Bilan

Les forces de l’ordre arrêtent des employés locaux de l’ONU à Addis-Abeba

L’arrestation de 22 employés éthiopiens des Nations unies marque une nouvelle étape dans le bras de fer qui oppose le gouvernement éthiopien à la communauté internationale. Addis-Abeba est accusé par les organisations de défense des droits humains de multiplier les arrestations ciblant les Tigréens.

L’arrestation de 22 employés éthiopiens des Nations unies marque une nouvelle étape dans le bras de fer qui oppose le gouvernement d’Addis-Abeba à la communauté internationale. Mardi 9 novembre, l’ONU a appris qu’une vingtaine de ses employés locaux ainsi que leurs familles étaient détenus dans différents commissariats de la capitale éthiopienne.

Ce coup de filet inédit intervient alors que d’intenses efforts diplomatiques ont lieu à Addis-Abeba pour tenter d’arracher un cessez-le-feu et mettre un terme à la guerre qui oppose le gouvernement du premier ministre, Abiy Ahmed, aux rebelles des Forces de défense tigréennes (TDF) depuis un an.

L’institution new-yorkaise n’a reçu aucune explication de l’Ethiopie à propos de ces arrestations. « Nous travaillons bien entendu activement avec le gouvernement éthiopien pour obtenir leur libération immédiate », a expliqué Stéphane Dujarric, le porte-parole de l’ONU à New York. Hier, 16 employés étaient toujours détenus dans la soirée tandis que six autres ont été libérés.

Ces membres de différentes agences onusiennes ont été interpellés à Addis-Abeba, lundi et mardi, révèle une source humanitaire. D’après le porte-parole gouvernemental éthiopien, Legesse Tulu, ils ont été appréhendés par la police « à cause de leurs méfaits et de leur participation à des actes de terreur ». 

Mais l’agence Associated Press révèle que ces travailleurs onusiens seraient, en réalité, tous d’origine tigréenne et auraient fait l’objet de profilage ethnique, ce dont se défend la police éthiopienne.

Harcèlements scandaleux

Les forces de l’ordre sont venues les arrêter à leur propre domicile, embarquant également leurs proches. Le harcèlement et la détention d’une personne en fonction de son ethnie sont « absolument inacceptables », a tenu à rappeler, mardi, Ned Price, le porte-parole du secrétariat d’Etat américain.

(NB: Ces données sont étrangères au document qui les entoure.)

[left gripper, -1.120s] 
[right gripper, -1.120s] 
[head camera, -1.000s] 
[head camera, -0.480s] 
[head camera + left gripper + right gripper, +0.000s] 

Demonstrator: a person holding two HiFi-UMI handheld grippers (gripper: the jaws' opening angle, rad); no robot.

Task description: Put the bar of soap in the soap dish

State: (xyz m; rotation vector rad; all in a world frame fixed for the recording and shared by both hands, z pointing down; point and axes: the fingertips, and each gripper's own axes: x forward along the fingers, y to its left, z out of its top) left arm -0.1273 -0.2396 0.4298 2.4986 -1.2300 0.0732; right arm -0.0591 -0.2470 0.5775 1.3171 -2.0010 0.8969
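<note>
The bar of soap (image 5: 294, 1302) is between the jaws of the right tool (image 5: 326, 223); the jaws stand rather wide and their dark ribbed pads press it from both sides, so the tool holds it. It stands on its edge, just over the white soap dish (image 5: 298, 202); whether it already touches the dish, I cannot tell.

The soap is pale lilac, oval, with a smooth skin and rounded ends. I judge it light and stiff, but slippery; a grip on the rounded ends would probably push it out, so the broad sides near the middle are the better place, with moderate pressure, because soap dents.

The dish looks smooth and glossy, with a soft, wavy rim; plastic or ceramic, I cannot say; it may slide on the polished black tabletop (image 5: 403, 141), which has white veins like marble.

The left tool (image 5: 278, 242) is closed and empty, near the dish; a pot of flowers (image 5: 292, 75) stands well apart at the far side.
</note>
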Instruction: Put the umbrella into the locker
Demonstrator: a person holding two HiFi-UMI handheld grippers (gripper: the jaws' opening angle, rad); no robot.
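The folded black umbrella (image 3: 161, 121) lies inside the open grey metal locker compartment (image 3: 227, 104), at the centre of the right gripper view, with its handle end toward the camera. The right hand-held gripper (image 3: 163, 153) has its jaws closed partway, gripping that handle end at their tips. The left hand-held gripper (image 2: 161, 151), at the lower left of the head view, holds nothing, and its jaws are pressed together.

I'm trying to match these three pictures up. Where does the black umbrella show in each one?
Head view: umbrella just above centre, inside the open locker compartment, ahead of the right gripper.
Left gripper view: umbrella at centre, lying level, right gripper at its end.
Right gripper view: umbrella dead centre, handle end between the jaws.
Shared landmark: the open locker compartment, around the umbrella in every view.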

Ce ne serait pourtant pas une première : en novembre 2020, dans la région Amhara, frontalière du Tigré en guerre, la police avait demandé au Programme alimentaire mondial une liste de ses employés tigréens, ce que cette agence onusienne avait catégoriquement refusé.

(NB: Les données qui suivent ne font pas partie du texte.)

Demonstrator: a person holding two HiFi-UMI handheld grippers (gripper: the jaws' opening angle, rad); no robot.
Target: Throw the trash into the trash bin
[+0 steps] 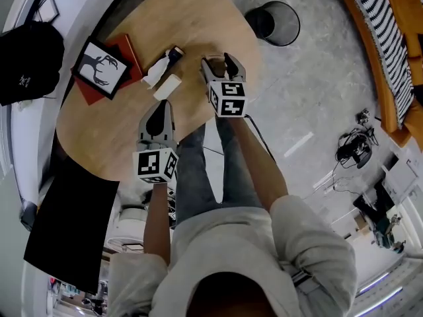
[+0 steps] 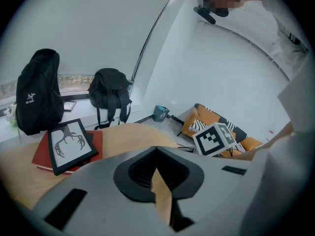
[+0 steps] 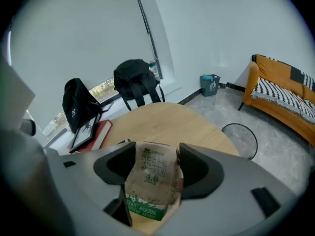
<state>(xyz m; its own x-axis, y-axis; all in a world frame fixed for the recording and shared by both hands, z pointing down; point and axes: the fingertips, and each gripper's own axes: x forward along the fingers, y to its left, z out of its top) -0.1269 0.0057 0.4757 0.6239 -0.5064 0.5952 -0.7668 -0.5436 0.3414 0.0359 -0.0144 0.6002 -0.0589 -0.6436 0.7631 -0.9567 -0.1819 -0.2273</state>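
Observation:
A brown milk carton with a green base [image 3: 150, 181] stands between the jaws of my right gripper [image 3: 155, 149], and both pads lie against its sides. In the head view that gripper [image 1: 218, 63] is over the far part of the round wooden table [image 1: 99, 140]. My left gripper [image 1: 158, 111] is nearer on the table; in its own view its fingertips meet with nothing between them [image 2: 156, 149]. A white bottle with a dark cap [image 1: 157, 71] and a pale box [image 1: 167, 86] lie between the two grippers. The black mesh trash bin [image 1: 277, 22] stands on the floor past the table's far right edge.
A framed antler picture [image 1: 100, 68] rests on a red book [image 1: 125, 48] at the table's left. Black backpacks [image 1: 26, 61] sit on the window ledge. An orange sofa [image 1: 383, 45] lines the right wall. A small teal bin [image 3: 210, 85] stands by the far wall.

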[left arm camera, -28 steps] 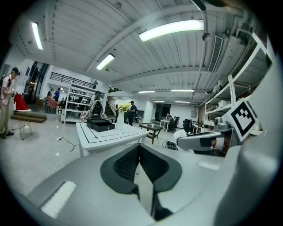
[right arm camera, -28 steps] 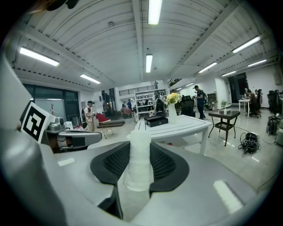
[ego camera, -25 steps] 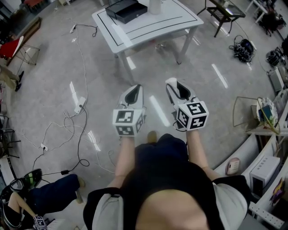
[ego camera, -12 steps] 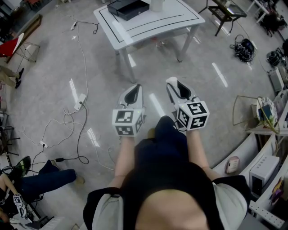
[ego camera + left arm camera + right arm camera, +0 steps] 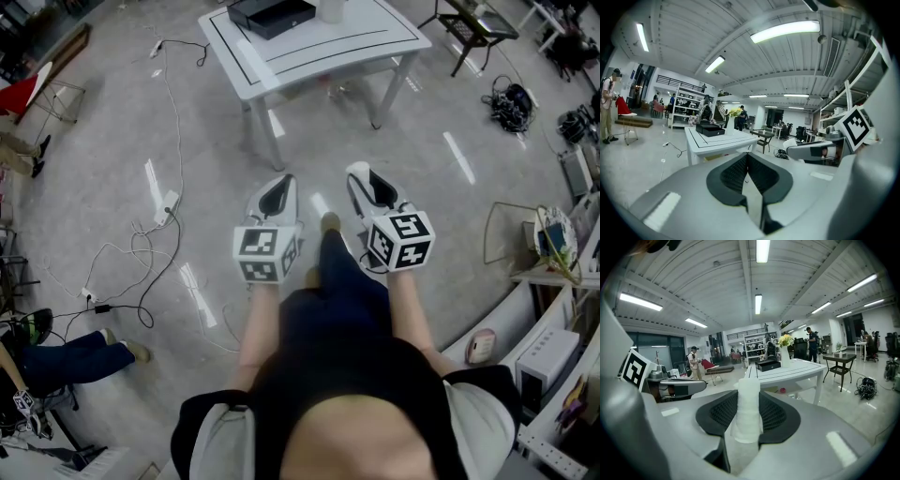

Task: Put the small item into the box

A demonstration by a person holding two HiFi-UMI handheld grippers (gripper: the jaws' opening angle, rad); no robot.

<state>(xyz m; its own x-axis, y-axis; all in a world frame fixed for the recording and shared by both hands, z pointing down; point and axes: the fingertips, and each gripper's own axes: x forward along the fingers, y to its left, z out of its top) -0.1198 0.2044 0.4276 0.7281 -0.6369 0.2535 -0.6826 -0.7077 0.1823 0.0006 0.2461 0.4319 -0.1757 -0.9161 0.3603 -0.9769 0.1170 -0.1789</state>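
Note:
My right gripper (image 5: pixel 748 397) is shut on a small white wrapped roll (image 5: pixel 748 413) that stands upright between its dark pads. My left gripper (image 5: pixel 747 159) is shut with nothing in it. In the head view both grippers, left (image 5: pixel 277 190) and right (image 5: pixel 367 182), are held side by side at waist height over the floor. The black box (image 5: pixel 272 13) lies open on the white table (image 5: pixel 361 42) some way ahead. It also shows in the left gripper view as the black box (image 5: pixel 710 129) and in the right gripper view as the black box (image 5: pixel 769 364).
A white vase (image 5: pixel 785 357) with yellow flowers stands next to the box. Cables and a power strip (image 5: pixel 167 208) trail over the floor at left. A black side table (image 5: pixel 473 26) stands at the back right, shelving (image 5: pixel 553 239) at right. A person's legs (image 5: pixel 66 352) show lower left.
The table has drifted a little up and right in the head view, and a foot now shows between the grippers. Both grippers keep their pose. The legs at lower left shifted left.

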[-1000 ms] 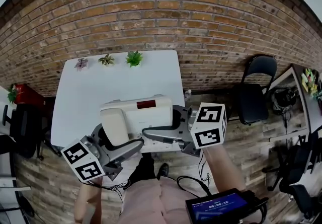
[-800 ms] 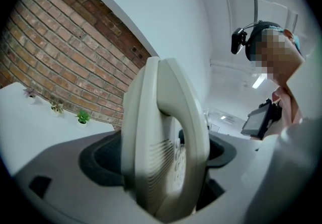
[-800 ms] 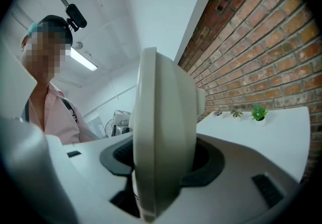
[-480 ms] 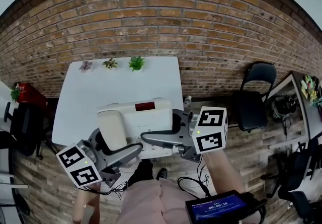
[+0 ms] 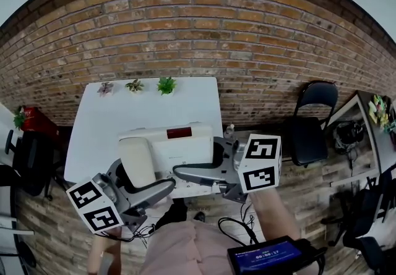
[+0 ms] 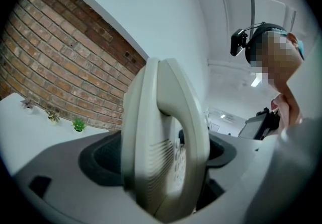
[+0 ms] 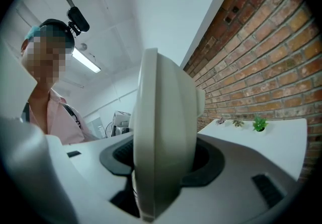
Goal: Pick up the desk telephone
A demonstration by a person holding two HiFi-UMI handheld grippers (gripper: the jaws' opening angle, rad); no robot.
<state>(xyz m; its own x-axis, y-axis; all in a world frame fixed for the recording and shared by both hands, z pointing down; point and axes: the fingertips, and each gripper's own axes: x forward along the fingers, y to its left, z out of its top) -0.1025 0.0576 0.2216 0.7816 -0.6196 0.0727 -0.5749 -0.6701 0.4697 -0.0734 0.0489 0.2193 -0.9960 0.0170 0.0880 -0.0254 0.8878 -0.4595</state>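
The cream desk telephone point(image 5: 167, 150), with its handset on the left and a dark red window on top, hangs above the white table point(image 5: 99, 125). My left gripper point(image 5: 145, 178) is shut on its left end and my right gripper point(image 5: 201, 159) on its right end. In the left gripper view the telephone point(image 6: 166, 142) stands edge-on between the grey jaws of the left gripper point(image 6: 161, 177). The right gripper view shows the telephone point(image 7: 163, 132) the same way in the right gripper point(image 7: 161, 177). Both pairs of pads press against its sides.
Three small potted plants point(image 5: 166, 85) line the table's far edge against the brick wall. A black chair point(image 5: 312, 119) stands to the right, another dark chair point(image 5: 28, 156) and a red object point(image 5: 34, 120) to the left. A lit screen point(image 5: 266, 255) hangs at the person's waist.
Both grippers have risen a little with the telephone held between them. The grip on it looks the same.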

L’état d’urgence décrété le 2 novembre en Ethiopie autorise la police fédérale à mener ce type d’arrestations sans mandats d’arrêt ainsi que des perquisitions sans permis. La disposition a officiellement pour but de démasquer les « espions » parmi la population.

Sauf qu’elle est, pour l’instant, principalement utilisée pour traquer les citoyens d’origine tigréenne. Plusieurs groupes de défense des droits de l’homme craignent que des milliers d’entre eux soient en ce moment détenus dans la capitale éthiopienne.

Cette rafle de travailleurs onusiens crée d’autant plus l’émoi que l’ONU est impliquée dans l’actuelle tentative de médiation entre le premier ministre éthiopien et les rebelles des TDF.

Abiy Ahmed s’est entretenu au téléphone avec le secrétaire général de l’ONU, Antonio Guterres, le 3 novembre, avant de rencontrer Martin Griffiths, le directeur du bureau de la Coordination des affaires humanitaires (OCHA) de l’ONU à Addis-Abeba.

Pour rappel, ce n’est pas là le premier incident entre le gouvernement éthiopien et les Nations unies, qui comptent 2 398 employés locaux dans le pays. Déjà, en septembre, sept hauts responsables de l’Unicef, du Haut-Commissariat aux droits de l’homme et de l’OCHA avaient été déclarés persona non grata, et obligés de quitter l’Ethiopie. Une décision extrêmement rare à une telle échelle.